If you follow my blog, you know that last week I went to the International Computer Electronics Show, aka CES, in Las Vegas to participate in the health care goings-on that were happening there (Digital Health Summit, Silvers Summit). Ironic, isn’t it, to think that people would gather in Las Vegas for anything health-related, but yet there we all were, the digital health cabal, talking sensors and wearables and the Internet of Things that nobody is quite sure they want or need yet.

I had not been to CES since it was a much different kind of show (my last attendance was over 25 years ago at predecessor show Comdex when I was in the software field, unrelated to healthcare). To give you a flavor of what it’s like, imagine a Tokyo subway at rush hour or Times Square on New Year’s Eve December 31, 1999, or the 1979 Cincinnati Who concert where people got crushed by the crowds, because that is what walking around CES felt like. Here is an excerpt from CES’ own press release, which I received this morning as evidence of the triumphant glory that is miles upon miles of cell phone covers and iPad cases:
CEA announced today that the 2014 CES wrapped as the largest in show history with a record two million net square feet of exhibit space housing more than 3,200 exhibitors. CES dazzled as the global gathering place for anyone involved in the business of consumer technologies with more than 150,000 industry professionals in attendance, including more than 35,000 from outside the United States.
That’s right, two million square feet of exhibit space, 150,000 tech-enabled salmon trying to swim past each other upstream, and 300,000 foot blisters, each of which was tweeting, “Help, I can’t find the exit of this exhibit hall!”
On the other hand, there were some very interesting discussions being had in the healthcare bubble at CES and my favorite comment heard at CES was from my lovely and smart friend Jane Sarasohn-Kahn, which was this, “There is more than enough technology to go around.”

The context for this quote was a discussion we were having about how technology is nice and all, but without services, healthcare technology is like a bicycle for a fish: an interesting idea but hard to operationalize or make practical.

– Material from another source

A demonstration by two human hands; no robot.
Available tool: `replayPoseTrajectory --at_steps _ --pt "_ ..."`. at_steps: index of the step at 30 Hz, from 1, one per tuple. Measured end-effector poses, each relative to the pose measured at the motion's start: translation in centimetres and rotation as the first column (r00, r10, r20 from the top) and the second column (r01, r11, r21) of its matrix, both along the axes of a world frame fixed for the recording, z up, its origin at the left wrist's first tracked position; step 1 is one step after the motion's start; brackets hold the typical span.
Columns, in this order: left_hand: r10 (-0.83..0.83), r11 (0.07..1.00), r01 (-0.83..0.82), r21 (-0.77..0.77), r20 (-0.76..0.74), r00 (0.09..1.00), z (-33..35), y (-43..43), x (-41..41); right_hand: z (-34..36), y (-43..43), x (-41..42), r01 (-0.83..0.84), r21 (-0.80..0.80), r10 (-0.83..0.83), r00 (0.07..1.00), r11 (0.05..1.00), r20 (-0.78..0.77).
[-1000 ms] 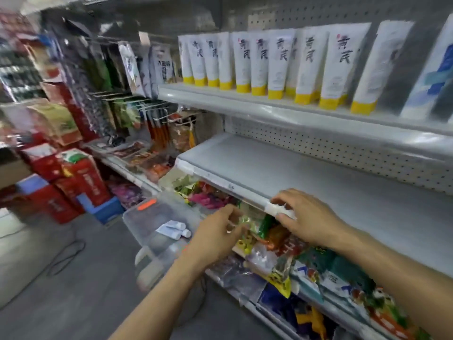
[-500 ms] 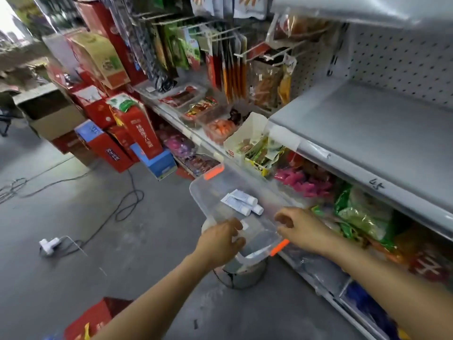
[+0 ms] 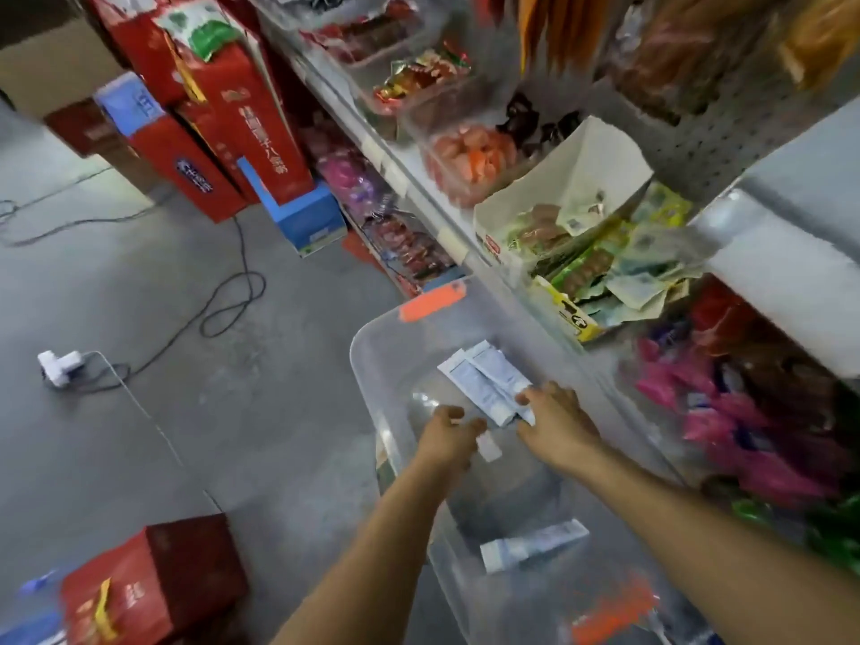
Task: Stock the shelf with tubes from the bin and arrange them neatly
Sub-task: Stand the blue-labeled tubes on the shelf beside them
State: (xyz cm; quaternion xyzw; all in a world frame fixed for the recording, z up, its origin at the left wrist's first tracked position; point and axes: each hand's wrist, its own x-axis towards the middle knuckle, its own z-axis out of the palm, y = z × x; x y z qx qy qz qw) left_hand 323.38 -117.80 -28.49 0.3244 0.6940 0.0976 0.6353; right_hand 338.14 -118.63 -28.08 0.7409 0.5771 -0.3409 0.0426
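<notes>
Left of the bin [image 3: 372,365], I see grey floor with a white power strip [image 3: 60,367] and a looping black cable [image 3: 223,300]. Beyond the bin's far-left corner stands a tall red box [image 3: 251,118] with white Chinese characters down its side, too blurred for me to read.

Both forearms reach down into the bin. My left hand [image 3: 449,435] hovers near the bin's left wall with fingers curled. A small white piece [image 3: 488,446] sits at its thumb, and I cannot tell whether it is held.

2 tubes [image 3: 484,379] lie side by side on the bin floor, pale with smeared print. My right hand [image 3: 556,418] curls its fingers over their near ends, gripping them.

1 more tube [image 3: 533,544] lies at the near end of the bin, between my forearms.

Orange latches mark the bin's far rim [image 3: 433,302] and near rim [image 3: 614,612]. The shelf edge [image 3: 502,277] runs just beside the bin's right rim, with snack packets [image 3: 586,267] crowded above it.
</notes>
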Motion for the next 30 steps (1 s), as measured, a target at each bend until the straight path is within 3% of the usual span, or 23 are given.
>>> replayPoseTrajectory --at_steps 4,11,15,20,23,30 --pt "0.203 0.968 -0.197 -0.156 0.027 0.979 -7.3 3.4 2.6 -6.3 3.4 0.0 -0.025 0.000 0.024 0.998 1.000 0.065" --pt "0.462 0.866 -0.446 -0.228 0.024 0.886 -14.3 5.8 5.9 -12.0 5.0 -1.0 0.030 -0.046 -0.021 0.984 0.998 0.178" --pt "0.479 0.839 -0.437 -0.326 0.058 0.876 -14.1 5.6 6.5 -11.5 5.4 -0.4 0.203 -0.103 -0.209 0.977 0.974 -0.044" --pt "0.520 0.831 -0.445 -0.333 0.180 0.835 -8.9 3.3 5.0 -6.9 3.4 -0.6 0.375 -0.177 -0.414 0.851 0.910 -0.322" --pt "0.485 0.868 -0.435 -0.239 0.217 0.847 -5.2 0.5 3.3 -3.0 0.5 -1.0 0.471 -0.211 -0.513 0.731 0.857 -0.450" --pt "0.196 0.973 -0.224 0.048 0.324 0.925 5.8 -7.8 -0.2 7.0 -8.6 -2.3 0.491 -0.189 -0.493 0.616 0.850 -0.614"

Interestingly, at least in the places I was, the overarching (if unintentional) theme I heard over and over was how unhelpful technology is likely to be without the presence of enabling human-centered services wrapped around it. Among the categories where services were clearly needed to make health technology relevant:
- Services to deploy technology in the first place, a la Geek Squad
- Services to help customers make sense of technology and help fix problems, a la Google’s Help Outs and Amazon MayDay
- Services to help customers respond to health inputs, such as nurses and others to help patients use the data that is fed to them from sensors and the like
- Services to help patients know and avoid damaging health behaviors
As Don Jones, Qualcomm Life’s VP of Global Strategy and Market Development, said, “Good technology disappears into the background.” In the foreground, I would say, we are always going to need people to help patients take best advantage of that background technology in order to live healthier lives. All too often people in healthcare talk about technology as a way to eliminate people from the process to make the delivery of healthcare “scalable.” I think this is generally the wrong way to look at it. While technology may make it possible to take care of more people, the real purpose of technology is to connect people to the healthcare services they actually need, as opposed to the ones they seek out or are given in the absence of good data and access.

One recent trend that seems to reinforce my view is the move of many medical device companies towards the services world. While traditionally firmly fixed in the business of selling boxes of widgets to hospitals to stick into patients, the world’s large and small medical device firms are starting to recognize the importance of having a longitudinal relationship with patients (and their providers) in the interests of better health, not just better one-time interventions. First of all, it is better medical care to think about the patient longitudinally. But let’s get real, it is also better business. There is more money to be made by being engaged with patients before, during and after their medical procedure than in just being there for the implant.
I think one of the big trends of 2014-2020 will be convergence, but not in the sense that people generally think of it around data. For me convergence means the blurring of lines between what has historically been the very separated fields of health IT, medical devices and healthcare services as companies build products that have pieces of all three. This is the ultimate promise of digital health, after all; but heretofore digital health has grown up in its own little cage, too focused on the “technology” side of the triumvirate and not focused enough on the medical device quality it will need to be viable or the healthcare service delivery system it needs to be successful. I believe we are in the process of seeing that change.
It is somewhat surprising to come away from the planet’s largest technology show with a message that services are, in the end, what matter. I can assure you that there were a lot of people at CES who would hear that assertion and look at me funny from behind their Google Glasses (funny line I heard is that people who wear these in public should be referred to as “glassholes”).

Outside of healthcare, it might be true that there are places where technology alone is of value, but I doubt they are many. If technology behemoths Amazon and Google are heading right back to putting people front and center in their technology offerings through MayDay (human customer service at the touch of a button on the Kindle) and Help Outs (“real help from real people in real time”), the whole world may soon recognize that while machines can replace humans in some situations, they can’t replace them in all situations. Where there is real value to be created, it appears we may still need real people. Perhaps that’s why CES has Tablet Man and not Tablet Table.